Fast forward a few years to college.  I was neck deep in my relatively newfound love affair with all things Ole Miss, and as a freshman, I wandered over to Swayze Field at Ole Miss to catch a college baseball game.  For the next 2 and a half years, I was hooked.  I spent many a spring afternoon skipping class and watching baseball.  I spent many weekends camped out at Swayze, watching baseball and taking in the “scenery” (I mean, come on.  As a single college sophomore – to – senior on a campus that claims to “redshirt Miss Americas,” where else was I gonna go?)

But something bad happened.  I got emotionally invested in a sport I hated.  My roommates and I had a season where I think we only missed 2 regular season home games.  We went to regional games and Super Regional games.  But you know what happened?

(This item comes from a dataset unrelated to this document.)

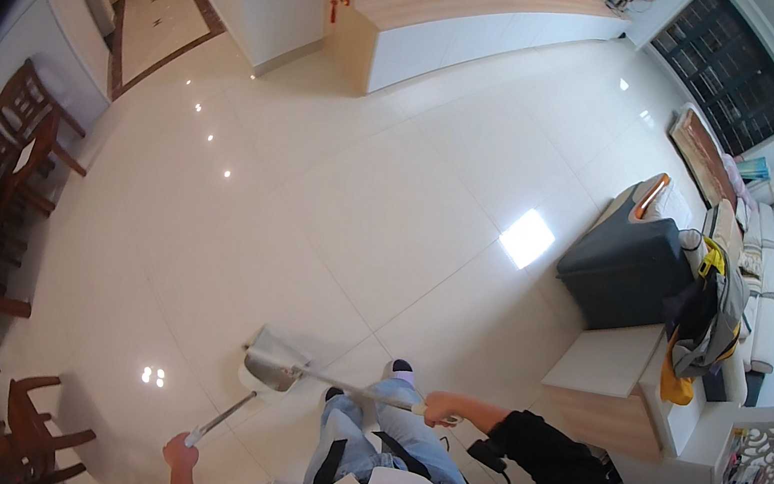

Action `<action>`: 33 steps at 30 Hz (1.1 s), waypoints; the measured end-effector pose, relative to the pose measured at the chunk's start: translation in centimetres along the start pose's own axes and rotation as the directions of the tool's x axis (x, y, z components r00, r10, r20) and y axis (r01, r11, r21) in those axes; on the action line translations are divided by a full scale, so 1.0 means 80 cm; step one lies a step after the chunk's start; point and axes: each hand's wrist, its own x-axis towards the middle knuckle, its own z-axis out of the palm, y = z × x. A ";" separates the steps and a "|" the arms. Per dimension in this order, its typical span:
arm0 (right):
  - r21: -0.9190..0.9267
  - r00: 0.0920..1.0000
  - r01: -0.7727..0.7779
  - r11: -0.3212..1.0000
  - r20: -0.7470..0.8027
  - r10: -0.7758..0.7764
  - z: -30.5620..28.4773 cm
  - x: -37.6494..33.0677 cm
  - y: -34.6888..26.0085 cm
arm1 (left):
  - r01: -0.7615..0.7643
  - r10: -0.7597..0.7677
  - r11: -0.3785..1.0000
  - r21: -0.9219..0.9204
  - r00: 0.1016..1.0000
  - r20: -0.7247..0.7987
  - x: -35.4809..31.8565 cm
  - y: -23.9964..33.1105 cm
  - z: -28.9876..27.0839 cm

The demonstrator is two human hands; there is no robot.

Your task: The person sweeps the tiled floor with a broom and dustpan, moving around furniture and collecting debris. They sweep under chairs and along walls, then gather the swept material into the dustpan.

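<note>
A silvery long-handled dustpan (275, 362) lies on the tiled floor just in front of my feet. My left hand (180, 454) is closed round the grip of a slim metal pole (226, 412), which slants up to the pan's near edge. Closed on the pale end of a second metal pole (363, 391) is my right hand (443, 410); this one runs leftward to the pan's right side. Which pole belongs to the pan, and what head the other carries, I cannot tell.
Dark wooden chairs (26, 124) line the left side, one chair (41, 415) nearer me. At right stand a dark grey sofa end (623, 254), a white-topped cabinet (602, 357) and a backpack (713, 324). A long low cabinet (437, 52) runs along the far wall.
</note>
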 end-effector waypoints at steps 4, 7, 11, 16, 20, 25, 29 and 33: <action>0.031 0.996 0.083 0.996 -0.045 -0.082 -0.049 -0.076 0.046 | 0.195 -0.215 0.950 0.244 0.975 0.058 -0.009 0.029 -0.016; 0.081 0.988 0.131 0.988 -0.098 -0.123 -0.095 -0.121 0.094 | 0.293 -0.248 0.921 0.256 0.949 -0.195 -0.007 0.081 -0.027; 0.248 0.991 0.123 0.961 -0.079 -0.107 -0.175 -0.147 0.169 | 0.373 -0.329 0.927 0.041 0.860 -0.390 0.024 0.189 -0.040; 0.349 0.952 0.133 0.928 -0.305 -0.021 -0.244 -0.148 0.261 | 0.298 -0.344 0.925 -0.238 0.921 -0.184 0.048 0.387 -0.031; 0.658 0.946 0.211 0.723 -0.323 0.018 -0.323 -0.146 0.331 | -0.098 0.056 0.931 -0.351 0.990 -0.128 0.078 0.527 -0.018; 0.641 0.864 0.250 0.726 -0.487 0.132 -0.433 -0.136 0.405 | -0.048 0.217 0.818 -0.573 0.948 0.231 0.150 0.668 -0.023; 0.890 0.891 0.385 0.245 -0.428 0.154 -0.539 -0.117 0.476 | 0.051 0.173 0.873 -0.484 0.897 0.407 0.246 0.793 -0.050; 0.837 0.822 0.394 0.379 -0.506 0.262 -0.623 -0.130 0.524 | -0.028 0.188 0.945 -0.325 0.861 0.472 0.349 0.963 -0.096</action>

Ole Miss happened.  WAOM (if you have to ask, you probably wouldn’t understand) moments happened more in baseball than any other sport, and old white dudes made excuse after excuse for why we weren’t getting it done.  And I found myself getting angrier and angrier over a sport I hated.

So I quit.  Two years ago, I quit caring about college baseball (I have never cared about pro baseball.  I collected cards as a kid, but I wasn’t really that interested in the game).

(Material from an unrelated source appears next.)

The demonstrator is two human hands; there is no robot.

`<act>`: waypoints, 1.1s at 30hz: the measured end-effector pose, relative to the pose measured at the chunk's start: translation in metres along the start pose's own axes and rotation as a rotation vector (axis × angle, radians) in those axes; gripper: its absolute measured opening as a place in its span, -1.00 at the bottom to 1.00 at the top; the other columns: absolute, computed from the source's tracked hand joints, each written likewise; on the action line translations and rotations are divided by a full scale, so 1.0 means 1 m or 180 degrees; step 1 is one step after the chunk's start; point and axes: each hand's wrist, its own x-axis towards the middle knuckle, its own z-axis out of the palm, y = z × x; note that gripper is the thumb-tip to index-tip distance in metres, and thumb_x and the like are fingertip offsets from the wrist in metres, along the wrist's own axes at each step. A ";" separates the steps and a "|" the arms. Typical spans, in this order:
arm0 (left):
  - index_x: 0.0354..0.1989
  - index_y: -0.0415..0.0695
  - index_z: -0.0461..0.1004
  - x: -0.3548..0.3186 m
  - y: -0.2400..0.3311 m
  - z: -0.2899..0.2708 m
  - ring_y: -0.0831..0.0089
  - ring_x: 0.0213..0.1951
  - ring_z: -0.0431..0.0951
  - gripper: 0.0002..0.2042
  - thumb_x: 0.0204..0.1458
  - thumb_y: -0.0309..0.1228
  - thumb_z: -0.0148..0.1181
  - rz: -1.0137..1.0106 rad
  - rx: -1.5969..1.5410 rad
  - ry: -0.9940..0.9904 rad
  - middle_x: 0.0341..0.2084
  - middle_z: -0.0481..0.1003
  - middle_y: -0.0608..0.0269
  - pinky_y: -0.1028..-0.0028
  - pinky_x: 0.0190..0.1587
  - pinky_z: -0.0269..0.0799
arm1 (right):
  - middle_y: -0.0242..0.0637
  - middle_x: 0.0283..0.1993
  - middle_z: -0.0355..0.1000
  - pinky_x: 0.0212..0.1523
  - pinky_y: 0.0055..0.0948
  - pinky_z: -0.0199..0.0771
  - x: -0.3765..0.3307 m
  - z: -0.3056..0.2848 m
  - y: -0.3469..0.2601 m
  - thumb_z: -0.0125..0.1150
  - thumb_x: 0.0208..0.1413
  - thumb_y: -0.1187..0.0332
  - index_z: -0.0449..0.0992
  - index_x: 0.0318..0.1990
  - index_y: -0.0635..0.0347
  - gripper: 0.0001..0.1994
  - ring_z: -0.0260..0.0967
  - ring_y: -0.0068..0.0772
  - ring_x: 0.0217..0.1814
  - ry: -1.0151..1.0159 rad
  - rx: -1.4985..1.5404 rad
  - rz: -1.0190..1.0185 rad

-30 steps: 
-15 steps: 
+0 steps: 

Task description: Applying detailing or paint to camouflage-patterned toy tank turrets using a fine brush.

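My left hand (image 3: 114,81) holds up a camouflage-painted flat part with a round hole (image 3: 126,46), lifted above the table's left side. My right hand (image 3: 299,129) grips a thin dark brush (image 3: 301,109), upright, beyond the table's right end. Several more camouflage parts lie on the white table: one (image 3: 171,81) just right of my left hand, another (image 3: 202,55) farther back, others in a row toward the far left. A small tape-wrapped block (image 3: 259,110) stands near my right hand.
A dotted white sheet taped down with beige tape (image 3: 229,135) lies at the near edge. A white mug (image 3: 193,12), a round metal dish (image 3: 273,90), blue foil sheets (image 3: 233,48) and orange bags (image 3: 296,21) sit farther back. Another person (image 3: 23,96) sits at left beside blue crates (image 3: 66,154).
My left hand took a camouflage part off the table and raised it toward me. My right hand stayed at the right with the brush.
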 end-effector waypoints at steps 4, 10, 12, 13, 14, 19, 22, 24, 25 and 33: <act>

It makes this time of year so much more pleasant.  I couldn’t tell you the first thing about anything college baseball related for the last few years.  And just to put some perspective on that, I could tell you about the United States Women’s National Soccer Team (never played soccer).  I could tell you about the Masters (or golf).  Or Wimbledon (nope, never played tennis either).  I could tell you about Olympic swimming (did swim team for a year but quit when I realized doing a cannonball to start a race was not a good strategy).

Nope, I’m no longer emotionally invested, nor interested at all, in college baseball.  Or professional baseball.  Yeah, I’ll occasionally go to a minor league game (and a MLB game if I’m close enough), but for the promotions (seriously – hot dogs for $1?  Thirsty Thursdays?)  But I can’t tell you a single thing that’s happened in any one of the games (although there’s a pretty funny story about pictures of kittens being the cure for the pain and embarrassment of getting hit with a foul ball).

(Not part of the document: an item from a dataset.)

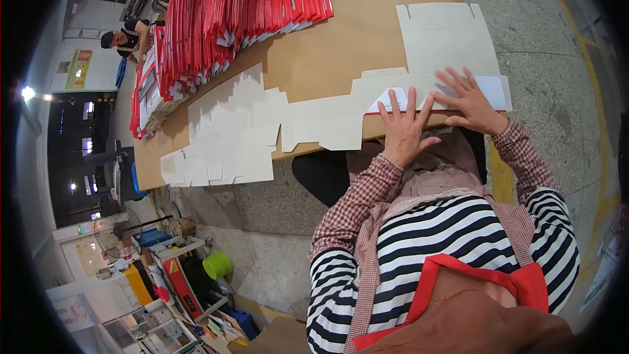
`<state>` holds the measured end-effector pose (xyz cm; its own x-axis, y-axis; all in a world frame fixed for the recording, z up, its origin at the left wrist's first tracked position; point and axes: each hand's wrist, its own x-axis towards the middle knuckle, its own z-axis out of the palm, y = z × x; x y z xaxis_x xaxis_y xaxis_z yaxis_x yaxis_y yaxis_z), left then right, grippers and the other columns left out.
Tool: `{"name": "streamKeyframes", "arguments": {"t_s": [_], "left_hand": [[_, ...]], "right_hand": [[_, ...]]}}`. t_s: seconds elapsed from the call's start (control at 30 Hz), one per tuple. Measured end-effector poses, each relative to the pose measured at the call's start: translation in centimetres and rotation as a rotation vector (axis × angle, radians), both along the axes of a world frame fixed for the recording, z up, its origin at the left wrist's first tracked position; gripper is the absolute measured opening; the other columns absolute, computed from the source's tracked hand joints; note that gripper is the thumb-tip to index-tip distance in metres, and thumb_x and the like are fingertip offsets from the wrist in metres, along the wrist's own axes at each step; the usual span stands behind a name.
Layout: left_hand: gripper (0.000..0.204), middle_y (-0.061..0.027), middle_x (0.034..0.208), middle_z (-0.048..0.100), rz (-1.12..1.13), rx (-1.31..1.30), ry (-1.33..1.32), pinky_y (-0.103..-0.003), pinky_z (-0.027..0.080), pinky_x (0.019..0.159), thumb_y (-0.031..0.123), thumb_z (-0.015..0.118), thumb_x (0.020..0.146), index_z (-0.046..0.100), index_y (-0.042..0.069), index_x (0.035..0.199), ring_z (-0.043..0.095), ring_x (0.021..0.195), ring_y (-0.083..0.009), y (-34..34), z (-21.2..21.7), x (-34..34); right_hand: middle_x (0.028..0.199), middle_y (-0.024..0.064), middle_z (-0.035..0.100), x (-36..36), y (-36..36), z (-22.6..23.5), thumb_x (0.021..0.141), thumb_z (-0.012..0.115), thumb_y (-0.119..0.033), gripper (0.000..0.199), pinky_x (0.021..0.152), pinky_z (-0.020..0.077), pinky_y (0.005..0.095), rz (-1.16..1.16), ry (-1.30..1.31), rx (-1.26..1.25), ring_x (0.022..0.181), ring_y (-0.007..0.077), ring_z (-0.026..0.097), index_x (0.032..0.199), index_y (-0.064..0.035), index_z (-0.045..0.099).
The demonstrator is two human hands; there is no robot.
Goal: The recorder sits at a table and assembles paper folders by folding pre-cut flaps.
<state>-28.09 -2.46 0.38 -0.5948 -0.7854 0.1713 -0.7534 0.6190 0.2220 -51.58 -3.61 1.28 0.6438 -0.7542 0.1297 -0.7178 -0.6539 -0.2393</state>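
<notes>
My left hand [405, 130] lies palm down at the near edge of the table, its fingers spread on a white sheet [386, 99] with a thin red edge. Just right of it, my right hand [477, 103] is spread too, slightly blurred, over the same white strip. Neither hand grips anything. The strip lies along the near side of a flat, die-cut cardboard blank [449, 36], pale grey with slots and flaps. More pale cardboard blanks [321, 121] extend leftward, overlapping one another. What lies under my palms is hidden.
A long row of red folded cardboard pieces [242, 6] stands packed on the far left of the brown table [354, 33]. A person [134, 38] is beyond it. At lower left are a green bucket [217, 265] and shelving with assorted items.
</notes>
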Motion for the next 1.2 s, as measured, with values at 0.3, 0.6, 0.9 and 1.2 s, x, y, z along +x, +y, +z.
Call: {"name": "streamKeyframes", "arguments": {"t_s": [0.3, 0.6, 0.9, 1.2], "left_hand": [[0.116, -0.0114, 0.154, 0.018, -0.180, 0.102, 0.042, -0.073, 0.010, 0.101, 0.067, 0.069, 0.062, 0.016, 0.010, 0.149, 0.013, 0.139, -0.0430, 0.6, -0.8, -2.8], [0.116, -0.0275, 0.141, 0.028, -0.032, 0.178, -0.006, -0.058, 0.015, 0.109, 0.063, 0.074, 0.055, 0.030, -0.005, 0.139, 0.024, 0.132, -0.0446, 3.0, 0.4, -0.3], [0.022, -0.0119, 0.078, 0.067, -0.022, 0.627, -0.093, -0.036, 0.050, 0.062, 0.022, 0.072, 0.077, 0.065, 0.005, 0.089, 0.065, 0.067, -0.0255, -4.8, 4.4, 11.0], [0.035, -0.0070, 0.070, 0.064, 0.225, 0.614, 0.426, -0.030, 0.050, 0.058, 0.017, 0.082, 0.068, 0.060, 0.002, 0.090, 0.060, 0.062, -0.0161, -8.3, 1.3, 17.7]], "right_hand": [[0.146, 0.0157, 0.035, -2.6, 3.9, -3.7, 0.092, 0.056, -0.026, 0.058, 0.113, 0.0200, 0.0432, -0.841, -1.055, -0.077, 0.136, 0.0296, 0.030, 0.140, -0.0015, 0.034], [0.153, 0.0171, 0.019, 4.6, -0.9, 1.7, 0.081, 0.059, -0.018, 0.075, 0.113, 0.0123, 0.0511, -0.117, -0.196, -0.046, 0.142, 0.0327, 0.017, 0.147, -0.0121, 0.024], [0.154, 0.0166, 0.017, 2.0, -1.5, 0.2, 0.086, 0.057, -0.044, 0.076, 0.112, 0.0150, 0.0539, -0.044, -0.774, -0.183, 0.141, 0.0385, 0.017, 0.147, -0.0109, 0.026], [0.141, 0.0187, 0.037, 3.7, -1.7, -1.3, 0.088, 0.050, -0.054, 0.064, 0.105, 0.0268, 0.0510, -0.064, -0.092, -0.270, 0.128, 0.0380, 0.035, 0.135, -0.0121, 0.044]]}}
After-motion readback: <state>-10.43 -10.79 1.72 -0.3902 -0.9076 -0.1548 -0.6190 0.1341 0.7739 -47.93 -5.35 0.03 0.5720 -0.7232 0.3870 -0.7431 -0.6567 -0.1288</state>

I don’t have any facts as to why I think baseball is terrible.  I know I think it’s boring (and that’s not even that big of a deal to me – I love watching the Spurs play), it’s a bad TV sport, there are way too many games, those games are too long, and MLB is more stacked against small market teams than any other sport.  “Baseball guys” are more and more out of touch with the sports world in general.  Even the World Series has picked up a feeling of “meh…” in the last few years.  I’m not even that bothered by steroids.

No, baseball just sucks.

Which actually makes baseball, because it’s exactly what I need to detox from 8-10 months of caring about sports, awesome.

*My disdain for baseball, for some reason, excludes the Little League World Series.  That is some good TV right there.